Starting at the first line of the data and ending at the line with "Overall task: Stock", copy each line exactly. Include both of those lines, but no pictures.

=====

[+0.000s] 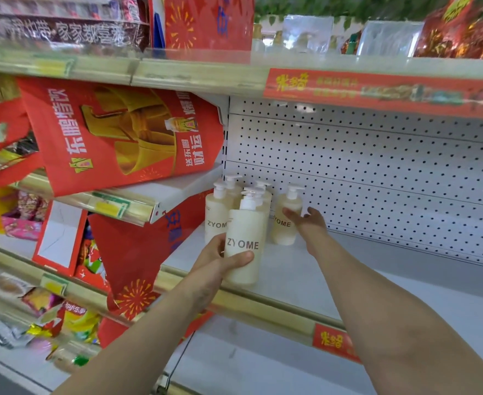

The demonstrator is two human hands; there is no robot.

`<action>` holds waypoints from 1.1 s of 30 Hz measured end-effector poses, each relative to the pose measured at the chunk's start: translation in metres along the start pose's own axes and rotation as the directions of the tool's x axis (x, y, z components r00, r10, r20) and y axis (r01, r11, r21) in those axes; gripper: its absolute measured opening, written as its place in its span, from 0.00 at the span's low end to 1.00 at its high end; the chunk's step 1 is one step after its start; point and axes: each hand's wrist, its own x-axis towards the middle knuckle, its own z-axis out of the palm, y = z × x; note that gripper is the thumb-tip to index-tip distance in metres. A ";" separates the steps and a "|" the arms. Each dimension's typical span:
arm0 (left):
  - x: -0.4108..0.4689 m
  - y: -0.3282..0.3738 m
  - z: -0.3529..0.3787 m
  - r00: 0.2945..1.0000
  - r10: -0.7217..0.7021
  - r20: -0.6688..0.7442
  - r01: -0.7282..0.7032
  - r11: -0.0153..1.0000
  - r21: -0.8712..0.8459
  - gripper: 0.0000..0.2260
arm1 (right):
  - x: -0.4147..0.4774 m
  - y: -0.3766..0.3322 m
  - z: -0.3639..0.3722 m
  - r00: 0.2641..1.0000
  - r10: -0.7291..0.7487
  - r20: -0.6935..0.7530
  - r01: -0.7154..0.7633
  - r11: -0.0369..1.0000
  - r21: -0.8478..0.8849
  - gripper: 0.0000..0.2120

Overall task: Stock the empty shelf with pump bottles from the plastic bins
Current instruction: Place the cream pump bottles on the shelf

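At the left end of the shelf, close to its front edge, the held pump bottle stands nearly upright. Its long axis is vertical with a slight lean, the pump is on top, and the ZYOME label faces out over the front edge, probably so that shoppers can read it. Whether its base already rests on the shelf cannot be told. The left grip wraps it low on the body, with the thumb across the front under the label and the fingers behind. That low hold leaves the label and pump free and suits setting the bottle down in front of the others.

Just behind it, the standing bottles are packed into the back left corner, upright and labels outward, so the row seems to fill from that corner. Beside them to the right is the far bottle, also upright, its spout pointing right. The right grip lays its fingers across this bottle's shoulder. Whether it clasps the bottle or only steadies it is unclear.

Behind them rises the perforated back panel, and red bags crowd the neighbouring shelves on the left.
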 end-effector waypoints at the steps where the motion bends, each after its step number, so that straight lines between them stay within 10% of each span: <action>1: 0.001 0.002 0.003 1.000 0.004 0.005 -0.004 1.000 0.009 0.35 | -0.003 -0.004 -0.002 0.999 -0.002 -0.038 0.003 1.000 0.022 0.43; 5: 0.005 0.009 0.020 1.000 0.002 0.032 -0.002 1.000 0.018 0.38 | -0.031 -0.019 -0.012 0.996 -0.025 -0.080 0.041 0.978 0.204 0.28; 12: 0.017 0.014 0.056 0.997 0.029 0.066 -0.031 0.999 0.039 0.40 | -0.090 -0.035 -0.038 0.808 -0.135 0.574 0.059 0.987 0.149 0.24; 24: 0.061 0.023 0.045 0.871 0.446 -0.205 -0.284 0.799 0.530 0.33 | -0.060 -0.023 -0.056 0.947 -0.170 0.271 0.160 0.985 0.058 0.30; 33: 0.095 0.008 0.033 0.887 0.430 -0.170 -0.198 0.685 0.701 0.24 | -0.043 0.002 -0.037 0.956 -0.195 0.219 0.208 0.977 -0.040 0.33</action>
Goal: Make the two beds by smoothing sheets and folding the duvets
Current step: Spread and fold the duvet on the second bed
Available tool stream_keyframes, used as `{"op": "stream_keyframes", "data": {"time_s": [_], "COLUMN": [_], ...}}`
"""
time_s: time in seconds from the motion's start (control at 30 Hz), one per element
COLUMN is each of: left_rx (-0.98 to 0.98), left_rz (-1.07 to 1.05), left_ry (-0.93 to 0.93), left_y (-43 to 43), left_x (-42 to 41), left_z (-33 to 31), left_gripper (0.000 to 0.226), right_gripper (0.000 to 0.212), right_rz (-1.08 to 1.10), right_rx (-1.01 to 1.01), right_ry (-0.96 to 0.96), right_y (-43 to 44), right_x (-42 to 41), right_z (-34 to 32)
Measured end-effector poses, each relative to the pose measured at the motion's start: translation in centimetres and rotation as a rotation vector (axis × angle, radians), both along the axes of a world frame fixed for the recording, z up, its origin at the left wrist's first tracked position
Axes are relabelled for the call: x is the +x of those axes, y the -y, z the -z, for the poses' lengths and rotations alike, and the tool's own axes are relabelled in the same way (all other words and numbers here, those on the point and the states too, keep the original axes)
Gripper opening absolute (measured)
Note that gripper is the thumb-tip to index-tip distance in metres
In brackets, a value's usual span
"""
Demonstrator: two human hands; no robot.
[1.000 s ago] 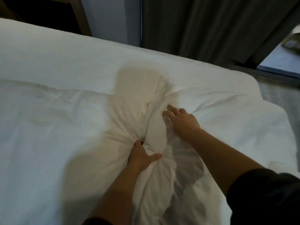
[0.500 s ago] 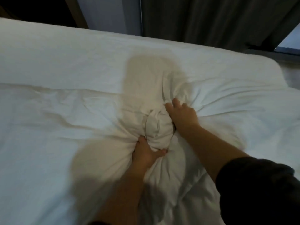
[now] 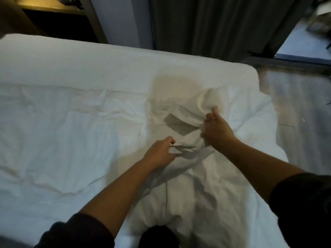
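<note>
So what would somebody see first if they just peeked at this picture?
Right in the middle, the left hand and the right hand each grip the bunched-up white duvet. Beyond it the white sheet lies smooth toward the far edge, and a dark curtain hangs at the back.

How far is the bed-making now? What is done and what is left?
Done: the sheet on the far side lies smooth. In hand: the left hand and right hand both grip bunched fabric of the duvet. Left: the duvet is creased and not yet folded; no second bed is in view.
</note>
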State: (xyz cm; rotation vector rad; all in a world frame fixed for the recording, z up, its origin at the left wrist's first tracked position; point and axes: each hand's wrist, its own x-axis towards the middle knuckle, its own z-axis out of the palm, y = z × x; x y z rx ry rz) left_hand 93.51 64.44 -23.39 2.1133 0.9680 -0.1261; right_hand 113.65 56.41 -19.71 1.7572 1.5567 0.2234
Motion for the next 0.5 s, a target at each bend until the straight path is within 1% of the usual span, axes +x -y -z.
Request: {"op": "stream_keyframes", "data": {"time_s": [0.03,0.1,0.13,0.17,0.23,0.3,0.37,0.4,0.47,0.5], "left_rx": [-0.001,0.017,0.045,0.084,0.171,0.217,0.239,0.268,0.398,0.463], "left_rz": [0.07,0.17,0.213,0.259,0.336,0.395,0.452,0.485,0.554,0.577], "left_ry": [-0.05,-0.099,-0.12,-0.147,-0.194,-0.214,-0.255,-0.283,-0.314,-0.348], "left_y": [1.9,5.6,7.4,9.0,11.9,14.5,16.5,17.1,17.8,17.7], "left_x": [-0.3,-0.8,-1.1,-1.4,-2.4,-3.4,-4.2,-4.4,-4.8,-4.8], "left_z": [-0.3,-0.2,0.0,0.5,1.9,3.9,5.8,6.7,7.8,8.3], "left_gripper": [0.034,0.033,0.031,0.029,0.028,0.029,0.028,0.027,0.028,0.033], "right_gripper": [0.026,0.038,0.026,0.016,0.033,0.041,0.054,0.055,0.047,0.046], "right_rz": [0.053,0.061,0.031,0.075,0.214,0.382,0.44,0.411,0.193,0.051], "right_rx": [-0.032,-0.247,-0.284,-0.332,-0.374,-0.313,-0.264,-0.264,-0.273,-0.282], "right_ry": [-0.028,-0.099,-0.174,-0.221,-0.283,-0.388,-0.418,-0.386,-0.258,-0.215], "right_y": [1.9,6.0,8.2,10.3,14.4,18.2,20.7,21.3,21.4,21.3], "right_x": [-0.5,-1.7,-2.2,-2.9,-3.9,-4.5,-5.1,-5.2,-6.0,-6.0], "right_z": [-0.2,0.2,0.8,1.5,3.1,5.6,8.0,8.9,9.7,10.2]}}
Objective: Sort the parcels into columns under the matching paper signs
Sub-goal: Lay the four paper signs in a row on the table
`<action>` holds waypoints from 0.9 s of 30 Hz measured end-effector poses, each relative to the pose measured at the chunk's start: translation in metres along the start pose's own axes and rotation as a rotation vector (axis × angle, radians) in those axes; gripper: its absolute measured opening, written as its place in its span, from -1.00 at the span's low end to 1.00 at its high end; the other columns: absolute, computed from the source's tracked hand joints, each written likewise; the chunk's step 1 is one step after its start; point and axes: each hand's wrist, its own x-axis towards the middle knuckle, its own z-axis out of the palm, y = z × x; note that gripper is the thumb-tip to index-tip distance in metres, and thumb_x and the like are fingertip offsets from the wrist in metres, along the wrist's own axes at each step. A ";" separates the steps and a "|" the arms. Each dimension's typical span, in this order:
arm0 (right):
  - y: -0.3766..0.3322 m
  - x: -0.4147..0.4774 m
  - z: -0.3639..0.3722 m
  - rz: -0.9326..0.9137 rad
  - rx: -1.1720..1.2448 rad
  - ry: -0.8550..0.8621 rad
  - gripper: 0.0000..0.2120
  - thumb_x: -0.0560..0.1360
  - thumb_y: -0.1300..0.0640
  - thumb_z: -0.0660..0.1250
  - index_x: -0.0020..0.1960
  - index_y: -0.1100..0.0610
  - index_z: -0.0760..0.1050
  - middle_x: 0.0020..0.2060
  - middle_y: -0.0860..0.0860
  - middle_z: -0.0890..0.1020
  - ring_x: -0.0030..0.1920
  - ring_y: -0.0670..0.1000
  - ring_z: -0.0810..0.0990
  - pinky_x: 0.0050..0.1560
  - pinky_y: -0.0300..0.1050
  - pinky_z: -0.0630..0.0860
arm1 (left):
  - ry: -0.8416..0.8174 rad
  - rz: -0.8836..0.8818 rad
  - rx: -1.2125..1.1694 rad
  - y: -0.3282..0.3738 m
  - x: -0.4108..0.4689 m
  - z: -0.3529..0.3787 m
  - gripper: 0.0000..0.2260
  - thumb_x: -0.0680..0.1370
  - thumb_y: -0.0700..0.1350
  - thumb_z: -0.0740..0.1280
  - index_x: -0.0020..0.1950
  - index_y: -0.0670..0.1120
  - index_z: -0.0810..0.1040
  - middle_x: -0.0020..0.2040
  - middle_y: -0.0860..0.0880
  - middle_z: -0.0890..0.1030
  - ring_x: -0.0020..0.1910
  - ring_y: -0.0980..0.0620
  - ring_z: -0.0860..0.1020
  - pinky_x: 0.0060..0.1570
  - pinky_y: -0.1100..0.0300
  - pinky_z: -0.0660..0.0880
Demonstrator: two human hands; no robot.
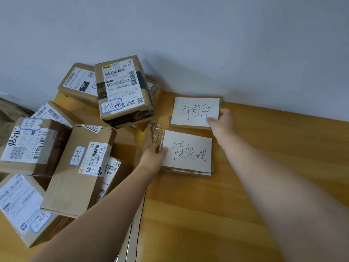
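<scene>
Two white paper signs on cardboard backing lie on the wooden table (pixel 264 167). The far sign (pixel 194 111) sits by the wall; my right hand (pixel 221 121) grips its right edge. The near sign (pixel 188 152) lies just below it; my left hand (pixel 154 155) pinches its left edge. A heap of several brown parcels fills the left side: a tall box with a blue-bordered sticker (pixel 122 89), a box marked 15H (pixel 79 83), a long box (pixel 81 167), a box with handwritten digits (pixel 30 142) and a low box at front left (pixel 22 207).
A grey wall (pixel 207 44) runs close behind the signs. Flat cardboard strips (pixel 153 133) lie between the parcel heap and the signs. Bare wood spreads to the right of the signs and toward the front.
</scene>
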 end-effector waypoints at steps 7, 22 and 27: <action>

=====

Solution for this task:
[+0.000s] 

The demonstrator is two human hands; there is no robot.

`<action>` holds waypoints from 1.1 s of 30 Hz measured end-effector poses, each relative to the pose measured at the chunk's start: translation in metres along the start pose's own axes and rotation as the directions of the tool's x axis (x, y, z components r00, r10, r20) and y axis (r01, r11, r21) in those axes; gripper: its absolute measured opening, written as its place in its span, from 0.00 at the span's low end to 1.00 at its high end; the chunk's step 1 is one step after its start; point and axes: each hand's wrist, its own x-axis towards the middle knuckle, its own z-axis out of the palm, y = z × x; note that gripper is the thumb-tip to index-tip distance in metres. A ";" separates the steps and a "|" the arms. Each dimension's typical span:
arm0 (left):
  - x: -0.4108..0.4689 m
  - y: -0.3282..0.3738 m
  - z: -0.3529..0.3787 m
  - r00: 0.2945..1.0000
  - r10: -0.7217..0.7021
  - r20: -0.6688..0.7442
  - r01: -0.7282..0.7032
  - r11: -0.0153..1.0000
  - r21: -0.8712..0.8459
  - gripper: 0.0000..0.2260
arm1 (right):
  - x: -0.4147..0.4774 m
  - y: -0.3766..0.3322 m
  - z: -0.3639..0.3722 m
  - r00: 0.2641..1.0000
  - r10: -0.7291..0.7487
  - r20: -0.6935..0.7530
  - r01: -0.7154..0.7633
  - r11: -0.0369..1.0000
  - r21: -0.8478..0.8849
  - gripper: 0.0000..0.2120

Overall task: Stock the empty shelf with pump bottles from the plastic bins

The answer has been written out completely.